Anton Arenski (pour reprendre les conventions orthographiques de la langue française) fut l'élève de Rimski-Korsakov et le professeur de Scriabine, de Glière et de Rachmaninov. C'est dire sa situation dans la fin du romantisme musical. Influencé par le groupe des cinq (Balakirev, Rimski-Korsakov, Cui, Borodine et Moussorgski), fasciné par Tchaïkovski, Arenski nous lègue une œuvre d'une sensibilité à fleur de peau. Il adore les tonalités mineures. C'est le cas de ses deux trios, en ré et en fa mineur. Très lyrique, le premier ne se détache pas encore des influences d'un Mendelssohn et d'un Schumann qui auraient connu Tchaikovski. Ce chef-d'œuvre d'équilibre est la partition la plus enregistrée d'Arenski. Le second trio est une des dernières compositions du compositeur atteint de tuberculose et se sachant condamné ; il est plus rarement enregistré même s'il est animé d'une inspiration mélodique d'un artiste au sommet de son art. 

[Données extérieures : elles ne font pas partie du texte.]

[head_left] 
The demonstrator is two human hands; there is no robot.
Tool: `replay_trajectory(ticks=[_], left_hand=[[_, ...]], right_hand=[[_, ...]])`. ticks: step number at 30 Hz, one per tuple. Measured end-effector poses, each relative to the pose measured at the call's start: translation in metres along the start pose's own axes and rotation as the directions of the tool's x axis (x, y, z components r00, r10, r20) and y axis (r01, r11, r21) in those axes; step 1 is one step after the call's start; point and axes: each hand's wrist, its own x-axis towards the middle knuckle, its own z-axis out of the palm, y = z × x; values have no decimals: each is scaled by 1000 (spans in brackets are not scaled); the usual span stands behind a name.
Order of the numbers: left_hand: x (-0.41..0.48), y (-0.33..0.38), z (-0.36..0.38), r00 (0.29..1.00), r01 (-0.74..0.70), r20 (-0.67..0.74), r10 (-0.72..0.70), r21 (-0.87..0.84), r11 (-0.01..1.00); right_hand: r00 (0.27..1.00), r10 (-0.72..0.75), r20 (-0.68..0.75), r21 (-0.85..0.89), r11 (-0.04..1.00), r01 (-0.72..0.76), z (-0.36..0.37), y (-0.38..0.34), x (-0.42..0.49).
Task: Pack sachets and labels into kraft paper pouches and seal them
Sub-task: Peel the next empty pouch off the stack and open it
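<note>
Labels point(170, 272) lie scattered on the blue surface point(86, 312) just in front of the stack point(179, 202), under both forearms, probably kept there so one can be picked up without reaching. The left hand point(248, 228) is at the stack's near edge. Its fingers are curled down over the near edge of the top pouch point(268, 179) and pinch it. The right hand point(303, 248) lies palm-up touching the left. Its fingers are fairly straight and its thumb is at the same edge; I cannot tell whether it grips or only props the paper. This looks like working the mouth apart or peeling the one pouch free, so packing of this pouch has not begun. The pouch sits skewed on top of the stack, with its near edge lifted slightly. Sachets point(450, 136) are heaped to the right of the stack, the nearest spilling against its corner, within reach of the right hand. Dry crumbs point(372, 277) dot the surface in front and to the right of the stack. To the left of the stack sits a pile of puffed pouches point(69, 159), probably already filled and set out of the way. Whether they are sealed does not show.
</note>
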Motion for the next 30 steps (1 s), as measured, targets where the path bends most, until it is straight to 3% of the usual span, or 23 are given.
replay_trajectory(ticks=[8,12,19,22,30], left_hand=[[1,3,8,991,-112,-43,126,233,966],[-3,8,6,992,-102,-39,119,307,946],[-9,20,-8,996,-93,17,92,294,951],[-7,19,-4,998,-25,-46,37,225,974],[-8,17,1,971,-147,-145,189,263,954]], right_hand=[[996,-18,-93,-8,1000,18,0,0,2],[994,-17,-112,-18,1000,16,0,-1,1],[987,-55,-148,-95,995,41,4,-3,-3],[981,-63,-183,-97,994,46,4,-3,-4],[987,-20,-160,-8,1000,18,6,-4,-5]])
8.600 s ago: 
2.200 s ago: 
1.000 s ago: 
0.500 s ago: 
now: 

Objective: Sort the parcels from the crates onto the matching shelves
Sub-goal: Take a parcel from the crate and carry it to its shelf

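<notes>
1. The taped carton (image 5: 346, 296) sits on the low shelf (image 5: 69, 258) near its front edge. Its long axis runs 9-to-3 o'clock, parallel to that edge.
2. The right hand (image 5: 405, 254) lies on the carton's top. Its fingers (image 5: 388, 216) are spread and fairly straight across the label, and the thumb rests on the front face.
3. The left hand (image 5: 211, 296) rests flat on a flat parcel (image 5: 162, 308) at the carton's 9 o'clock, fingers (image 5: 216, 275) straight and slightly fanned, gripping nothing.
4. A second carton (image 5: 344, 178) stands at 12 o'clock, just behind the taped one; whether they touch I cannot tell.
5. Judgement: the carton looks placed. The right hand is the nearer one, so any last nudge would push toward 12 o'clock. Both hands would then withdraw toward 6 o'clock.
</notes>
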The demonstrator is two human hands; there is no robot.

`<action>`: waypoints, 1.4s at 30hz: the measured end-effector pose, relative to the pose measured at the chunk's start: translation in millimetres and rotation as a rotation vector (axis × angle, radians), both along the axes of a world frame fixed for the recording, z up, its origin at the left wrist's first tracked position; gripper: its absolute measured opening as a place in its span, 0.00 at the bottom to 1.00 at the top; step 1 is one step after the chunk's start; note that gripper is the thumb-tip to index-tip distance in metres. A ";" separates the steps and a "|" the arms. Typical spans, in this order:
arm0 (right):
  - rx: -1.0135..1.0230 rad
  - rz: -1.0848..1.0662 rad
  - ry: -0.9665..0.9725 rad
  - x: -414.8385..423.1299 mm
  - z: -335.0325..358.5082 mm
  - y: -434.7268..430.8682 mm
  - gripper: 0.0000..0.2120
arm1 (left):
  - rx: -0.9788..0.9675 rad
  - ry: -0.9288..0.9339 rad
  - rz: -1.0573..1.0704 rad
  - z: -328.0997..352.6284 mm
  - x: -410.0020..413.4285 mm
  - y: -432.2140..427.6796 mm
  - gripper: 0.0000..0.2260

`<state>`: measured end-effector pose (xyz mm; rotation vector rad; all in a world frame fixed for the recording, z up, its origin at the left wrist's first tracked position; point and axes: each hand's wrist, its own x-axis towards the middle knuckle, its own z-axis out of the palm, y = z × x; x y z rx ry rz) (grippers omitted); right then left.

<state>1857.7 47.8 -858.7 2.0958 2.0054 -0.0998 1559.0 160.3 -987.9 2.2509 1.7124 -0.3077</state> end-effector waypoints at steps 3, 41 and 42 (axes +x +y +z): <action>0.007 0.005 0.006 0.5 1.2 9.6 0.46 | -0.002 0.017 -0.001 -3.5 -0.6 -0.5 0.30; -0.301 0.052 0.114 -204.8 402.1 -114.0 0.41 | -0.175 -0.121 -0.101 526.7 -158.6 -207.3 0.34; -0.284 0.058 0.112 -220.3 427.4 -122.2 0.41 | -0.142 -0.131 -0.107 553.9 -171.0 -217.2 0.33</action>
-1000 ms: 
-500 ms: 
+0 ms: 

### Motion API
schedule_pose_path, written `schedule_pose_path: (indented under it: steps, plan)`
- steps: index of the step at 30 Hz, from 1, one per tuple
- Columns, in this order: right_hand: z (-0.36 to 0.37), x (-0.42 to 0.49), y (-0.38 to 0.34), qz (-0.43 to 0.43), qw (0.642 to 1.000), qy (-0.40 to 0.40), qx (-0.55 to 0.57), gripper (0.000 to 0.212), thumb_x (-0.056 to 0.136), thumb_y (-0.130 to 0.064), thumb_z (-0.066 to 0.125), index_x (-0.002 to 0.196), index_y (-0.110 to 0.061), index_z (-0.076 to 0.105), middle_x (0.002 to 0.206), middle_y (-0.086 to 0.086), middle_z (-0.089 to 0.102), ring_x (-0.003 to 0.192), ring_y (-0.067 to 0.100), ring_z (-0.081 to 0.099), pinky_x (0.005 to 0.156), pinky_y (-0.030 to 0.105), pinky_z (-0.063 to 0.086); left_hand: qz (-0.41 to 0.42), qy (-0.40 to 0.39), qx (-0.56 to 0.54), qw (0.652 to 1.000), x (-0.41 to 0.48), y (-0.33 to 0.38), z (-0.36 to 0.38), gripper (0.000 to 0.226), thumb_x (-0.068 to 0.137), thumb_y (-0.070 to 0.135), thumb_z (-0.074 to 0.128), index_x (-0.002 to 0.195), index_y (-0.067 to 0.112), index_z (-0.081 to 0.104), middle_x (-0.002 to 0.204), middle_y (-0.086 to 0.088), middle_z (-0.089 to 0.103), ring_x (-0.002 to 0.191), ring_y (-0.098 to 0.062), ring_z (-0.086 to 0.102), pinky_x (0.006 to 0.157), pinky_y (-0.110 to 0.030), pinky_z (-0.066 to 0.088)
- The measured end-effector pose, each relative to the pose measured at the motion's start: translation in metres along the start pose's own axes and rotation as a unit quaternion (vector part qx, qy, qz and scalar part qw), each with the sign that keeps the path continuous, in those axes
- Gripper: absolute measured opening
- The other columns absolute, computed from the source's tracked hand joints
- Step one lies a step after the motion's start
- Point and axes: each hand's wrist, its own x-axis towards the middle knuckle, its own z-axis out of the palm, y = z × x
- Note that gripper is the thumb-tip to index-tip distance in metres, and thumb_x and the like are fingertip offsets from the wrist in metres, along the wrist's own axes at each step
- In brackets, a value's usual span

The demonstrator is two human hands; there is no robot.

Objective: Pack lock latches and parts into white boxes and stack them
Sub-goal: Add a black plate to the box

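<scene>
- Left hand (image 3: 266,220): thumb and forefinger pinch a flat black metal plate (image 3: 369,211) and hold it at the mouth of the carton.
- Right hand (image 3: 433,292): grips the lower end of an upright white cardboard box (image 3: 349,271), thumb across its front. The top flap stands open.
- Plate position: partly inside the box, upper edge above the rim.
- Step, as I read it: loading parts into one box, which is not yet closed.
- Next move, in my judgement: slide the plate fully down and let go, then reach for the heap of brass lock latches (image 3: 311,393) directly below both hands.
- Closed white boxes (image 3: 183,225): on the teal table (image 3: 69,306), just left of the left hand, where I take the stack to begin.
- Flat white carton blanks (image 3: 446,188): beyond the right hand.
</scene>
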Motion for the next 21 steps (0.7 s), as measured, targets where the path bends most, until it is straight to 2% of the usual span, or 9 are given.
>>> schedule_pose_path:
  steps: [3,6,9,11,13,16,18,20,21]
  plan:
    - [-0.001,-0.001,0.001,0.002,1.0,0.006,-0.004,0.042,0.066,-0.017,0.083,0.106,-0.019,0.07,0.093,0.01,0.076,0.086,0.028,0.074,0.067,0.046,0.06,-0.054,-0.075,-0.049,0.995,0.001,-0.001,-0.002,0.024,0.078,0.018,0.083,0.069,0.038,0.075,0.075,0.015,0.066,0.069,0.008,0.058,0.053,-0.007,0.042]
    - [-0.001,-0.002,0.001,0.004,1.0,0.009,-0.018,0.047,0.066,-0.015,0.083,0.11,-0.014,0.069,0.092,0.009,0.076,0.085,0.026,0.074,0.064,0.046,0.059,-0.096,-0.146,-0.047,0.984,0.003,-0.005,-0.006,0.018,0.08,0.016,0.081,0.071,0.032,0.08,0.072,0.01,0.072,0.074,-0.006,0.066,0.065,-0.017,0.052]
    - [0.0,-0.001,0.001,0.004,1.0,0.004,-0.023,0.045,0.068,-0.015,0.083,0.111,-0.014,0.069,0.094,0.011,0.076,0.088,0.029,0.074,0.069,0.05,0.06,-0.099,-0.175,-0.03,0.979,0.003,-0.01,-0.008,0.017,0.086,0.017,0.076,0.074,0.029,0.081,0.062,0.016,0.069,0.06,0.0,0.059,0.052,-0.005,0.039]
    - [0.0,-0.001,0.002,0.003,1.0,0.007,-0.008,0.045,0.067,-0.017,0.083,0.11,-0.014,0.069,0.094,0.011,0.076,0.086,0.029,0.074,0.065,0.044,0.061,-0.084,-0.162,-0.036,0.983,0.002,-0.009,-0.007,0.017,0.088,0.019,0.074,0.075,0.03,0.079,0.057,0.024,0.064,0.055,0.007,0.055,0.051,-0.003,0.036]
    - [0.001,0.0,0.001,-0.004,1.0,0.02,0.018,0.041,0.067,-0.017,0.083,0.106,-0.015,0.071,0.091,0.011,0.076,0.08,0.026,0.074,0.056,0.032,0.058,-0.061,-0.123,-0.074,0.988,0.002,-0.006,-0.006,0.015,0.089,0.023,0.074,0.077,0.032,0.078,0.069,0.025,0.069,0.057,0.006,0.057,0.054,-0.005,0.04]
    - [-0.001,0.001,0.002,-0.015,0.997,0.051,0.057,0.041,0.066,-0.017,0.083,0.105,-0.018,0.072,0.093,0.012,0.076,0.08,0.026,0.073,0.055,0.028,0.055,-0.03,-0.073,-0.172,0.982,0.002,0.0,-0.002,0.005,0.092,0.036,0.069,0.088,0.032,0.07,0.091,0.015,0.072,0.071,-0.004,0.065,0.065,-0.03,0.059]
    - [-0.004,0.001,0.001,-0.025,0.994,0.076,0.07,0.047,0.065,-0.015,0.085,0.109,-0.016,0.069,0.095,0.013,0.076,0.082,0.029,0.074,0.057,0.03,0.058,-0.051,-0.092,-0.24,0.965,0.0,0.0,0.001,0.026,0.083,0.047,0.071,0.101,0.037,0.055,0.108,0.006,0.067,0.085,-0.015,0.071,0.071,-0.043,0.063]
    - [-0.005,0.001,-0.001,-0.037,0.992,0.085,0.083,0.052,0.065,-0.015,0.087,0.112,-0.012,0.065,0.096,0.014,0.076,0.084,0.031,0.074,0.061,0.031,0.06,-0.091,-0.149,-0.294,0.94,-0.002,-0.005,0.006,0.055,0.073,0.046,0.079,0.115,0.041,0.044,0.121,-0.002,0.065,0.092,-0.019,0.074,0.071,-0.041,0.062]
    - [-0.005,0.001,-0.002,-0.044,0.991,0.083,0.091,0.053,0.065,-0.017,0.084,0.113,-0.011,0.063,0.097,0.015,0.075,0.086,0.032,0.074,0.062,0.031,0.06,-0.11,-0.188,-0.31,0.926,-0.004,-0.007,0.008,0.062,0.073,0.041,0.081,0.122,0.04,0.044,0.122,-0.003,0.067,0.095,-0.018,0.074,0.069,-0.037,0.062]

Le Wilkomirski Trio est formé de trois jeunes interprètes ; le piano et le violon sont assurés par Łukasz Trepczyński et Celina Kotz, déjà lauréats de concours polonais et internationaux. Au violoncelle, on retrouve la belle sonorité de Maciej Kułakowski, lauréat du CMIREB 2017, qui avait impressionné le public avec les spectaculaires acrobaties du Capriccio per Siegfried Palm de son compatriote Krzysztof Penderecki. Ils ont le mérite de s'attaquer pour leur premier CD au couplage relativement rare des deux trios d'Arenski.
Le livret ne comporte que deux pages et demi en anglais dévolues à Arenski et ses deux trios ; le reste est consacré aux tribulations de la famille Wilkomirski et à l'ancien trio Wilkomirski qui s'est produit pendant plus de soixante ans (5 pages) et aux jeunes artistes qui ont hérité de cet auguste nom (4 pages et demi). Malgré cette légère réserve, on se trouve en face d'un beau programme terriblement poignant qui nous familiarise avec un compositeur injustement méconnu.